## Activity
Retype every line from the start of the data down to and including the line with "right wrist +". Skip the pictures.

######

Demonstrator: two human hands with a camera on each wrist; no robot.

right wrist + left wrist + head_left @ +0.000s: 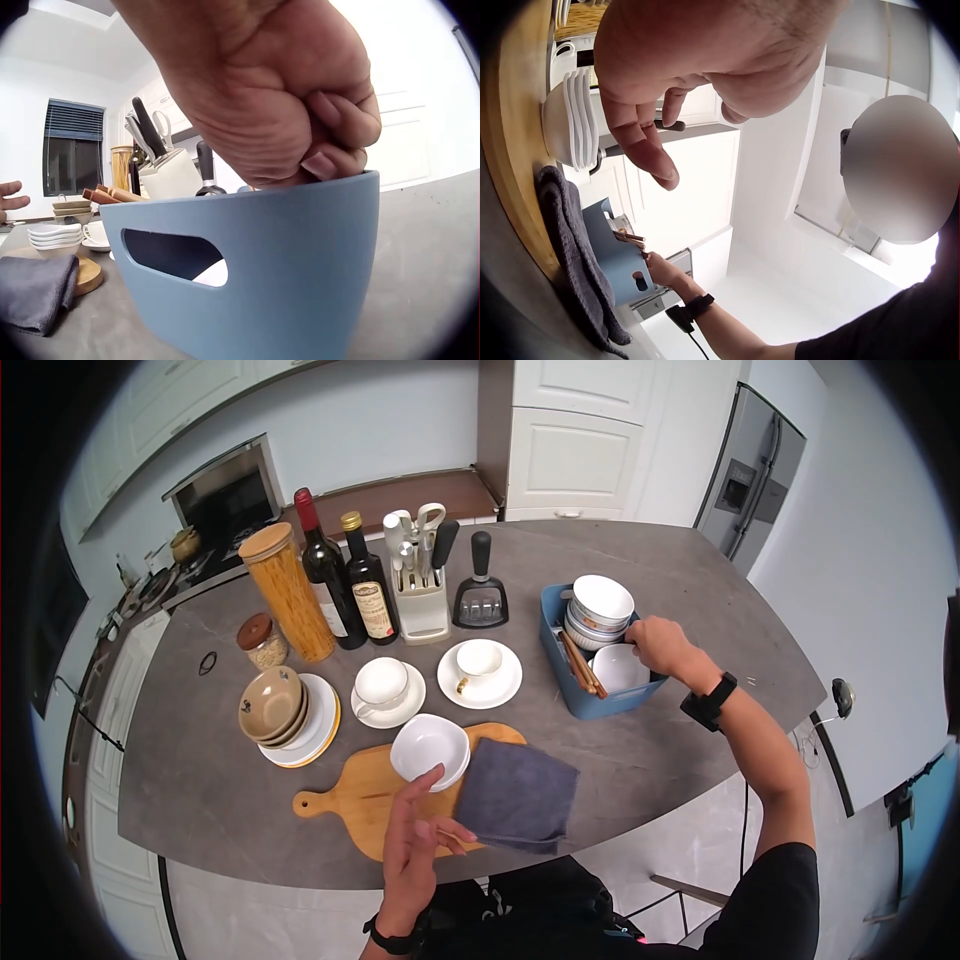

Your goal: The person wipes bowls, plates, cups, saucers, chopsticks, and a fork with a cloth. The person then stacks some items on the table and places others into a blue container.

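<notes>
My right hand (662, 647) reaches over the right rim of a blue basket (600, 705), with fingers curled at the edge of a white bowl (620, 668) inside it. In the right wrist view the basket wall hides the tips of its thumb and index finger. My left hand (410, 850) hovers over the near side of a wooden cutting board (365, 790), its fingers loosely extended and holding nothing. Close beyond that hand, a stack of white square bowls (428, 745) sits on the board. A folded grey towel (518, 790) overlaps the board's right side.
Patterned bowls (602, 600) and wooden-handled utensils (580, 665) share the basket. Two cups on saucers (400, 705) stand mid-table. Brown bowls (270, 705) rest on plates at left. Behind are bottles (368, 585), a pasta jar (290, 595) and a knife block (422, 605).
</notes>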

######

## The completed task
Demonstrator: two human hands with a camera on each wrist; no robot.

right wrist + left wrist + head_left @ +0.000s: 

For this exercise, nothing more is required.